◆ **TASK DIRECTIONS**
What you return has to match the listing below line for line.

=====

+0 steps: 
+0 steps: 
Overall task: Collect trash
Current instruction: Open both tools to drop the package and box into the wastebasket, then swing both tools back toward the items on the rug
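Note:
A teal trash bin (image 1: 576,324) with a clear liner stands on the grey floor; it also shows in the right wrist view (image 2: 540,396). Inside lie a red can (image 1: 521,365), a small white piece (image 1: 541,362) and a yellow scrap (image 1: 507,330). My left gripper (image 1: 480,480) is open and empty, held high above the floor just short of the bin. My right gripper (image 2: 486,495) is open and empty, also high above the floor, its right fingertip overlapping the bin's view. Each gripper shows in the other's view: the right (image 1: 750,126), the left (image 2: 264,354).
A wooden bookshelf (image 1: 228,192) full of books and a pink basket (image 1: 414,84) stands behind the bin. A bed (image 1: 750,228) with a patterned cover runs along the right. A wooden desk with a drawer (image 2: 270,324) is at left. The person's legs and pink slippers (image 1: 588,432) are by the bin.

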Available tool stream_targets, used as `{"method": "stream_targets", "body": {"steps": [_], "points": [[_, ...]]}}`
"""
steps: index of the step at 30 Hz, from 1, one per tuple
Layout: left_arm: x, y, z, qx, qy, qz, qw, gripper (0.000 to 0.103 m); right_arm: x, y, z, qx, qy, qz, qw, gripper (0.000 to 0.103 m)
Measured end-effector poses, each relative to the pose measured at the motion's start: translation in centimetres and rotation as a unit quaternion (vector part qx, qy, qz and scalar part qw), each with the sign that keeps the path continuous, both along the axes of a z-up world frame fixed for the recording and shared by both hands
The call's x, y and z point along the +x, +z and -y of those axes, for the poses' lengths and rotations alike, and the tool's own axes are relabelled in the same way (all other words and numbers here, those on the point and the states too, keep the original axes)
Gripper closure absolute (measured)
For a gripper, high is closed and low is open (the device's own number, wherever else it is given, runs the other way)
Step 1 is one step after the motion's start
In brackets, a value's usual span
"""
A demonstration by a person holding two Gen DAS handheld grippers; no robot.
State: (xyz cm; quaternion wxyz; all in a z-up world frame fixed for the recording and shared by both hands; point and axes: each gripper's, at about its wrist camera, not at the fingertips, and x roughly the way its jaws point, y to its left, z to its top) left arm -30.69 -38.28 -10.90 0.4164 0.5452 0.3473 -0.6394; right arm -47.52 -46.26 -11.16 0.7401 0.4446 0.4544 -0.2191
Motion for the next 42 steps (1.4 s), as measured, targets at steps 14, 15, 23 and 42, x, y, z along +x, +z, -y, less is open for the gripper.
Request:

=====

◆ **RESULT OF THIS EXERCISE**
+0 steps: 
+0 steps: 
Overall task: Collect trash
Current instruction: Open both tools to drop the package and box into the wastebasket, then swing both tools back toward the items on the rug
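Note:
A teal trash bin (image 1: 576,324) with a clear liner stands on the grey floor; it also shows in the right wrist view (image 2: 540,396). Inside lie a red can (image 1: 521,365), a small white piece (image 1: 541,362) and a yellow scrap (image 1: 507,330). My left gripper (image 1: 480,480) is open and empty, held high above the floor just short of the bin. My right gripper (image 2: 486,495) is open and empty, also high above the floor, its right fingertip overlapping the bin's view. Each gripper shows in the other's view: the right (image 1: 750,126), the left (image 2: 264,354).
A wooden bookshelf (image 1: 228,192) full of books and a pink basket (image 1: 414,84) stands behind the bin. A bed (image 1: 750,228) with a patterned cover runs along the right. A wooden desk with a drawer (image 2: 270,324) is at left. The person's legs and pink slippers (image 1: 588,432) are by the bin.
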
Available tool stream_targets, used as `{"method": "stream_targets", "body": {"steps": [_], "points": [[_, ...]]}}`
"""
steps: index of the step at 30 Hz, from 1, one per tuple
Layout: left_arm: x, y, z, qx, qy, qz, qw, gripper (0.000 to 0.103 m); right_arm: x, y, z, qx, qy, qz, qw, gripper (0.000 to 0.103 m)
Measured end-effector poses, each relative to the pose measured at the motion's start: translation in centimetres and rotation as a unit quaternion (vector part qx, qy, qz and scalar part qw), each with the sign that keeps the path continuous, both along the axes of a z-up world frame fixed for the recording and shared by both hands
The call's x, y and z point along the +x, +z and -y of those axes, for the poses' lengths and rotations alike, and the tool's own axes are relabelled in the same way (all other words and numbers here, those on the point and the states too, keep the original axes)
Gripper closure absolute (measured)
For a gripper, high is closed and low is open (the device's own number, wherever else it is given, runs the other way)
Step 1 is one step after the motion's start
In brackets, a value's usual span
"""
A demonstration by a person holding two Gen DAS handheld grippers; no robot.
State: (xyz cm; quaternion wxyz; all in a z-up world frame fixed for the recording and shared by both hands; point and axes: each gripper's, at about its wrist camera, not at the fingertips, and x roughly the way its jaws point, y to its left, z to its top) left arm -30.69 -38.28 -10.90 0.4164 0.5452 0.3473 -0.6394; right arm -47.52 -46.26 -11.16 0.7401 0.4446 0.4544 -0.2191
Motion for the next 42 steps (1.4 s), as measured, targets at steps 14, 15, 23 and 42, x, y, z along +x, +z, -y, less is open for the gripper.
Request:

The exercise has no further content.